What is expected
Write out the entire listing below exactly as it appears, minus any pictures.

■ ■ ■ ■ ■

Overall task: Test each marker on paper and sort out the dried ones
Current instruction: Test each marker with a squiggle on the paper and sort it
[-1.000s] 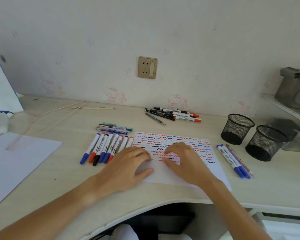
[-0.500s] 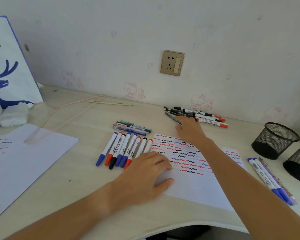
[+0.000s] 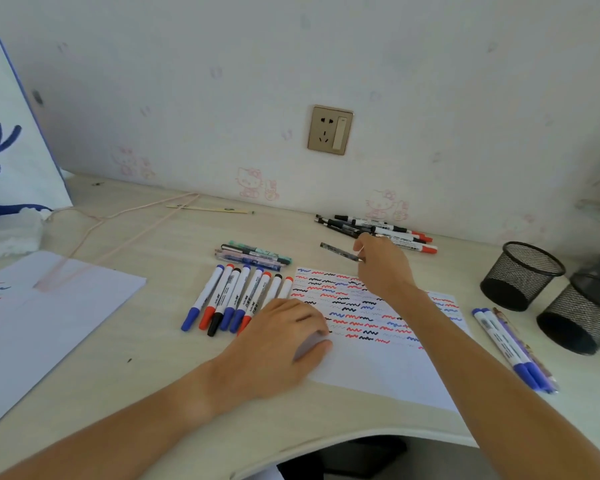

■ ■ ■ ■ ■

Completed task
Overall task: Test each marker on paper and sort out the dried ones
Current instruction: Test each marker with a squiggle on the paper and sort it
[-1.000s] 
[-0.500s] 
[+0.000s] 

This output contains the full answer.